What is needed is an exact copy of every record.

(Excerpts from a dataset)
• • • • • • •
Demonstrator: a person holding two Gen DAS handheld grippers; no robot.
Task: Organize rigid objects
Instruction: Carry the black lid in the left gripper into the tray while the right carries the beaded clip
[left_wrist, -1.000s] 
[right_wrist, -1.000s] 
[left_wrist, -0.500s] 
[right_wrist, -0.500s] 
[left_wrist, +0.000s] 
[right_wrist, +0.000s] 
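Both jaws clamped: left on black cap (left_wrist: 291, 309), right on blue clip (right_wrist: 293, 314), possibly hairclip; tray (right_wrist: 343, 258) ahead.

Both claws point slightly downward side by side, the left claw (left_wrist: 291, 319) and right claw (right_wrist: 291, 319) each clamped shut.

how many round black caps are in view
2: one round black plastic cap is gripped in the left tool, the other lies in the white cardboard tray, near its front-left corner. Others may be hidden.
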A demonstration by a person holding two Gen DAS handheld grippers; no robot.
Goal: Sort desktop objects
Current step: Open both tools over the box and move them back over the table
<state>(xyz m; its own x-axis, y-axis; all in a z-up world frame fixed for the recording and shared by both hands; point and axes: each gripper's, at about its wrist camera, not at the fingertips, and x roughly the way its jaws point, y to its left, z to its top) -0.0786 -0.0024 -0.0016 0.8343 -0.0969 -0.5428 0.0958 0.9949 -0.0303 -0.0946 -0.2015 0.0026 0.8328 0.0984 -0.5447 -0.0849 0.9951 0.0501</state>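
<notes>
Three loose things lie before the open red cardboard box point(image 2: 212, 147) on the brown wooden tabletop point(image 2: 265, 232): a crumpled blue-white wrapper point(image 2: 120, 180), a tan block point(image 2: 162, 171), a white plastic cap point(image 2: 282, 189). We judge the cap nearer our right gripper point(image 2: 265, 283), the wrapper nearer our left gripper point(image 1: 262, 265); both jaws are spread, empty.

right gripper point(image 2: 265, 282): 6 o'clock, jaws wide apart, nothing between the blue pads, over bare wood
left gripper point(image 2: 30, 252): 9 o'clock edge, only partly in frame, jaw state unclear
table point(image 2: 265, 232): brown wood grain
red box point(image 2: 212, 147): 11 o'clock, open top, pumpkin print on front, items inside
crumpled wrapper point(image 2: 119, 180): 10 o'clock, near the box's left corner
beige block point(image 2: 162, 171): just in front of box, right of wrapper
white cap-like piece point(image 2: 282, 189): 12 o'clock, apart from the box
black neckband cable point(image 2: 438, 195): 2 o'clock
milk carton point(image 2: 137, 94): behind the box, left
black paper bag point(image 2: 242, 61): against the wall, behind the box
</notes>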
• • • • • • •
» **Response area**
Demonstrator: a person holding two Gen DAS handheld grippers; no robot.
Task: Organize rigid objects
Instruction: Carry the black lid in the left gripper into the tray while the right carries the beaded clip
[left_wrist, -1.000s] 
[right_wrist, -1.000s] 
[left_wrist, -0.500s] 
[right_wrist, -0.500s] 
[left_wrist, +0.000s] 
[right_wrist, +0.000s] 
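Both jaws clamped: left on black cap (left_wrist: 291, 309), right on blue clip (right_wrist: 293, 314), possibly hairclip; tray (right_wrist: 343, 258) ahead.

Both claws point slightly downward side by side, the left claw (left_wrist: 291, 319) and right claw (right_wrist: 291, 319) each clamped shut.

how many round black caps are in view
2: one round black plastic cap is gripped in the left tool, the other lies in the white cardboard tray, near its front-left corner. Others may be hidden.
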A demonstration by a person holding two Gen DAS handheld grippers; no robot.
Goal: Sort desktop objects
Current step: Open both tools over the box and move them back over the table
<state>(xyz m; its own x-axis, y-axis; all in a z-up world frame fixed for the recording and shared by both hands; point and axes: each gripper's, at about its wrist camera, not at the fingertips, and x roughly the way its jaws point, y to its left, z to its top) -0.0786 -0.0024 -0.0016 0.8343 -0.0969 -0.5428 0.0958 0.9949 -0.0303 -0.0946 -0.2015 0.0026 0.8328 0.0984 -0.5447 -0.0849 0.9951 0.0501</state>
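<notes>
Three loose things lie before the open red cardboard box point(image 2: 212, 147) on the brown wooden tabletop point(image 2: 265, 232): a crumpled blue-white wrapper point(image 2: 120, 180), a tan block point(image 2: 162, 171), a white plastic cap point(image 2: 282, 189). We judge the cap nearer our right gripper point(image 2: 265, 283), the wrapper nearer our left gripper point(image 1: 262, 265); both jaws are spread, empty.

right gripper point(image 2: 265, 282): 6 o'clock, jaws wide apart, nothing between the blue pads, over bare wood
left gripper point(image 2: 30, 252): 9 o'clock edge, only partly in frame, jaw state unclear
table point(image 2: 265, 232): brown wood grain
red box point(image 2: 212, 147): 11 o'clock, open top, pumpkin print on front, items inside
crumpled wrapper point(image 2: 119, 180): 10 o'clock, near the box's left corner
beige block point(image 2: 162, 171): just in front of box, right of wrapper
white cap-like piece point(image 2: 282, 189): 12 o'clock, apart from the box
black neckband cable point(image 2: 438, 195): 2 o'clock
milk carton point(image 2: 137, 94): behind the box, left
black paper bag point(image 2: 242, 61): against the wall, behind the box
</notes>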

With this, there is nothing more to the exercise.